• [Data]:
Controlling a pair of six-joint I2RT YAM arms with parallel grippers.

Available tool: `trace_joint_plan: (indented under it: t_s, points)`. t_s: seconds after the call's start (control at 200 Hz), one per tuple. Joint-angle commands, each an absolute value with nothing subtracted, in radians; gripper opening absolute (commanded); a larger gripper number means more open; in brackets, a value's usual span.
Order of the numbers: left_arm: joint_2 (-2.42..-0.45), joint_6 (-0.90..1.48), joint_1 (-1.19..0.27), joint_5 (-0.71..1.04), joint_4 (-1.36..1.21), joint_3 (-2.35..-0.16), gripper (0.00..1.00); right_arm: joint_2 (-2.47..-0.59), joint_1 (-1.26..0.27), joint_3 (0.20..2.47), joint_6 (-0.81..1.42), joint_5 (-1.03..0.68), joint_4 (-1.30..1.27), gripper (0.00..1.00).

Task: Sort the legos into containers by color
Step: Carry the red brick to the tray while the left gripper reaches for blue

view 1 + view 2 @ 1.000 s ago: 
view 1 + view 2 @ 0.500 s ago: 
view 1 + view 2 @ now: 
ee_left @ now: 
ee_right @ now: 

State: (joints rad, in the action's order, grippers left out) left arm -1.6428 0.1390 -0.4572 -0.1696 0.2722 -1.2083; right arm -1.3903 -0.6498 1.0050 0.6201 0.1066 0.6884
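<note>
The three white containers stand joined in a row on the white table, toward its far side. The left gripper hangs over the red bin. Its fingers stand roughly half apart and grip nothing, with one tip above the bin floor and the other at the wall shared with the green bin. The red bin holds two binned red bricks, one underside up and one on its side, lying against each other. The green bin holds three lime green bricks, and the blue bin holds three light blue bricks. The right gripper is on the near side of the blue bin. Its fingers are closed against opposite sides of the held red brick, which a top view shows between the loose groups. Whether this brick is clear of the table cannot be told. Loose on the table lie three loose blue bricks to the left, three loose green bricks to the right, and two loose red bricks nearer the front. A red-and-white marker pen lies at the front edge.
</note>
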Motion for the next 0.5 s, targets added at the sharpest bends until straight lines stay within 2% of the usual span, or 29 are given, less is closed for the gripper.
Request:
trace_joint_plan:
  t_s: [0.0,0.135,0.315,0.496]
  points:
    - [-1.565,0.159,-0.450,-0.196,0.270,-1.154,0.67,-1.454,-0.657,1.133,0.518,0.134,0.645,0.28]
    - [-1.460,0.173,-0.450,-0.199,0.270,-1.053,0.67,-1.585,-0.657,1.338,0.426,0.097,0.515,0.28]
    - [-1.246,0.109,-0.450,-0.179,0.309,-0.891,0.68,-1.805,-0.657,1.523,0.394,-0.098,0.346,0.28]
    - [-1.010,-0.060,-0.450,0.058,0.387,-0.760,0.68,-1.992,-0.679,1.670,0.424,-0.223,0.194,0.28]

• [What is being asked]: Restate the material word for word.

• [Answer for this exercise]:
Controlling a pair of six-joint I2RT YAM arms with parallel grippers.

Available tool: `trace_joint_plan: (indented under it: t_s, points)`. t_s: seconds after the call's start (control at 200 Hz), one per tuple. Joint-angle commands, each an absolute value with nothing subtracted, in radians; gripper opening absolute (commanded); a larger gripper number means more open; in brackets, a value's usual span.
Order of the numbers: left_arm: joint_2 (-2.42..-0.45), joint_6 (-0.90..1.48), joint_1 (-1.19..0.27), joint_5 (-0.71..1.04), joint_4 (-1.36..1.21), joint_3 (-2.35..-0.16), gripper (0.00..1.00); right_arm: joint_2 (-2.47..-0.59), joint_1 (-1.26..0.27), joint_3 (0.20..2.47), joint_6 (-0.81..1.42), joint_5 (-1.03..0.68), joint_4 (-1.30..1.27), gripper (0.00..1.00).

Task: Sort the legos into containers by color
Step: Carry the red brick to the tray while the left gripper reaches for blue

view 1 + view 2 @ 1.000 s ago: 
view 1 + view 2 @ 0.500 s ago: 
view 1 + view 2 @ now: 
ee_left @ now: 
ee_right @ now: 

State: (joints rad, in the action's order, grippers left out) left arm -1.6428 0.1390 -0.4572 -0.1696 0.2722 -1.2083; right arm -1.3903 -0.6498 1.0050 0.6201 0.1066 0.6884
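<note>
The three white containers stand joined in a row on the white table, toward its far side. The left gripper hangs over the red bin. Its fingers stand roughly half apart and grip nothing, with one tip above the bin floor and the other at the wall shared with the green bin. The red bin holds two binned red bricks, one underside up and one on its side, lying against each other. The green bin holds three lime green bricks, and the blue bin holds three light blue bricks. The right gripper is on the near side of the blue bin. Its fingers are closed against opposite sides of the held red brick, which a top view shows between the loose groups. Whether this brick is clear of the table cannot be told. Loose on the table lie three loose blue bricks to the left, three loose green bricks to the right, and two loose red bricks nearer the front. A red-and-white marker pen lies at the front edge.
</note>
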Motion for the next 0.5 s, targets added at the sharpest bends until straight lines stay within 2% of the usual span, or 29 are given, less is closed for the gripper.
Request:
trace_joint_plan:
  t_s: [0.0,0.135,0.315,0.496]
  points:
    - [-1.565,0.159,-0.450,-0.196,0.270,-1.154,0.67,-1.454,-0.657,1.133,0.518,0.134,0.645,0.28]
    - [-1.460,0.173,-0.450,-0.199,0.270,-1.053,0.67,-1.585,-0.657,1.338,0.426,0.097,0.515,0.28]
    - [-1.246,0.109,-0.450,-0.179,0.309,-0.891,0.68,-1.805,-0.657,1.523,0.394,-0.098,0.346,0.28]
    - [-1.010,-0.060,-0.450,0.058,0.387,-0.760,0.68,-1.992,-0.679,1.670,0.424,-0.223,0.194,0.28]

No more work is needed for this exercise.